=== Section Start ===

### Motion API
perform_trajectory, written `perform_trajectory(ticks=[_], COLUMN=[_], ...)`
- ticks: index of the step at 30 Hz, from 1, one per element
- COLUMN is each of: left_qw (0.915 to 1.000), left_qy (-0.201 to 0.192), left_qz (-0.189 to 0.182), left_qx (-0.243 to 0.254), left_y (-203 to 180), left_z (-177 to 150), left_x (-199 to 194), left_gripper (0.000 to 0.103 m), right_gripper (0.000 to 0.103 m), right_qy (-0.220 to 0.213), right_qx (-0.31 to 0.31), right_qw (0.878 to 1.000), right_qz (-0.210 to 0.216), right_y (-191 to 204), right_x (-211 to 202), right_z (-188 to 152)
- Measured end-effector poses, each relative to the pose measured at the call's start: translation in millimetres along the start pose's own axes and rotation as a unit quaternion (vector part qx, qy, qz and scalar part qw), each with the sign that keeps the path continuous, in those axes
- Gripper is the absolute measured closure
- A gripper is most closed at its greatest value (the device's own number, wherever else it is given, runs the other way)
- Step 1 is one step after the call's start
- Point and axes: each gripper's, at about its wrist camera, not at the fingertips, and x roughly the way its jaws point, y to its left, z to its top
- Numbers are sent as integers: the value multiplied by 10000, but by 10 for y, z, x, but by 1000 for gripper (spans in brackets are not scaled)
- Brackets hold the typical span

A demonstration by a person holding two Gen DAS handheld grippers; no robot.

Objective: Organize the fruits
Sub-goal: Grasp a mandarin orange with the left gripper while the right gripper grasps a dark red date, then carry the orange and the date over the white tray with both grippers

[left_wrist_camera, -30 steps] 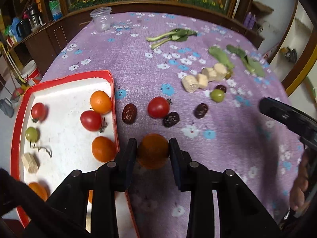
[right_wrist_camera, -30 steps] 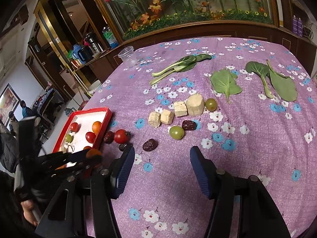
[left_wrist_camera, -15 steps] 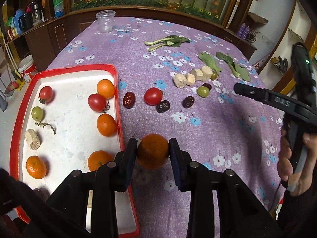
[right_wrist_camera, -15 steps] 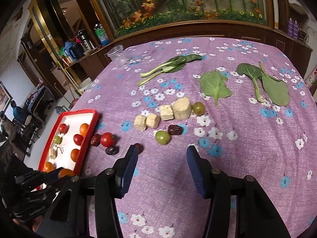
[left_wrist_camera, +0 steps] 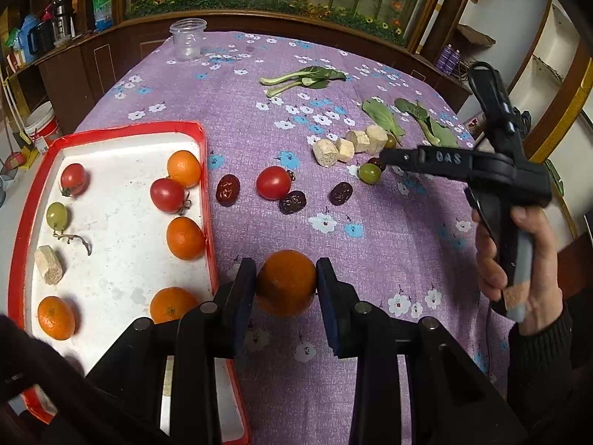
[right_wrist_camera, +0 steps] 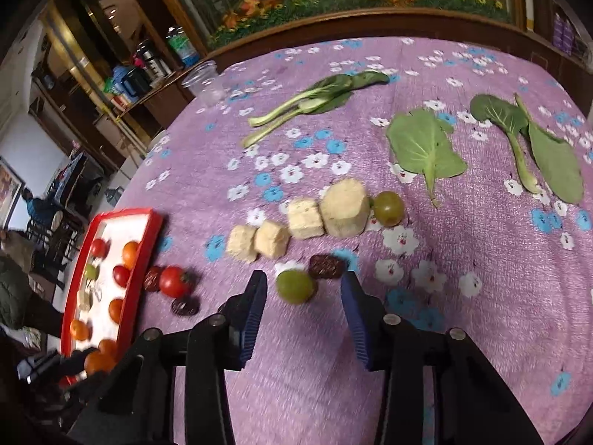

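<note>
1. Left wrist view: round orange mandarin [left_wrist_camera: 286, 282] sits clamped in the left gripper [left_wrist_camera: 286, 289] above purple cloth, just beside the red-rimmed white tray [left_wrist_camera: 203, 170]; letting go early drops it outside.
2. Right gripper [right_wrist_camera: 304, 298], jaws just closing and not yet touching, straddles a small green tomato [right_wrist_camera: 295, 286]; off-centre, it could roll into the wrinkled dark date [right_wrist_camera: 326, 266].

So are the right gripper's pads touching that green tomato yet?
Apart. The right wrist view shows the green tomato between the right gripper pads, with purple cloth visible on both sides of it.

Right gripper [right_wrist_camera: 304, 293] jaws just closing, not yet gripping green tomato [right_wrist_camera: 295, 286] between them, purple floral tablecloth [right_wrist_camera: 463, 244]
</note>
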Motion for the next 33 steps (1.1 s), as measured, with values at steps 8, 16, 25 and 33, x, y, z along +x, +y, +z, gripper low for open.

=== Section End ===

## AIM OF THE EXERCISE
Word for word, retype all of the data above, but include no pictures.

## ANSWER BELOW
### Motion API
perform_trajectory, written `perform_trajectory(ticks=[_], COLUMN=[_], ...)`
- ticks: index of the step at 30 Hz, from 1, one per element
- COLUMN is each of: left_qw (0.915 to 1.000), left_qy (-0.201 to 0.192), left_qz (-0.189 to 0.182), left_qx (-0.243 to 0.254), left_y (-203 to 180), left_z (-177 to 150), left_x (-199 to 194), left_gripper (0.000 to 0.103 m), right_gripper (0.000 to 0.103 m), right_qy (-0.220 to 0.213), right_qx (-0.31 to 0.31), right_qw (0.878 to 1.000), right_qz (-0.210 to 0.216), right_y (-191 to 204), right_x (-211 to 202), right_z (-188 to 152)
- Measured end-effector poses, each relative to the pose measured at the call's start: translation in millimetres along the start pose's own axes and rotation as a unit quaternion (vector part qx, qy, qz and scalar part qw), each with the sign that keeps the path continuous, in those axes
- Gripper is the absolute measured closure
- A gripper is most closed at its greatest value (the device's own number, wherever else it is given, runs the other way)
- Step 1 is one step after the call's start
- Point and axes: each gripper's, at about its wrist camera, not at the fingertips, and x roughly the way its jaws point, y to its left, z to its top
- Numbers are sent as integers: the value multiplied by 10000, but by 10 for y, z, x, but by 1000 for gripper (spans in brackets are not scaled)
- Brackets hold the typical span

A demonstration by a person holding two Gen DAS handheld grippers; no robot.

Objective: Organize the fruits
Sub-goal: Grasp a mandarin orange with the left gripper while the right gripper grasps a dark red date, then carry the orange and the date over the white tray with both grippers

[left_wrist_camera, -30 steps] 
[right_wrist_camera, -30 steps] 
[left_wrist_camera, -15 steps] 
[right_wrist_camera, -15 steps] 
[left_wrist_camera, +0 steps] 
[right_wrist_camera, +0 steps] 

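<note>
1. Left wrist view: round orange mandarin [left_wrist_camera: 286, 282] sits clamped in the left gripper [left_wrist_camera: 286, 289] above purple cloth, just beside the red-rimmed white tray [left_wrist_camera: 203, 170]; letting go early drops it outside.
2. Right gripper [right_wrist_camera: 304, 298], jaws just closing and not yet touching, straddles a small green tomato [right_wrist_camera: 295, 286]; off-centre, it could roll into the wrinkled dark date [right_wrist_camera: 326, 266].

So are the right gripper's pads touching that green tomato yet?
Apart. The right wrist view shows the green tomato between the right gripper pads, with purple cloth visible on both sides of it.

Right gripper [right_wrist_camera: 304, 293] jaws just closing, not yet gripping green tomato [right_wrist_camera: 295, 286] between them, purple floral tablecloth [right_wrist_camera: 463, 244]
</note>
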Motion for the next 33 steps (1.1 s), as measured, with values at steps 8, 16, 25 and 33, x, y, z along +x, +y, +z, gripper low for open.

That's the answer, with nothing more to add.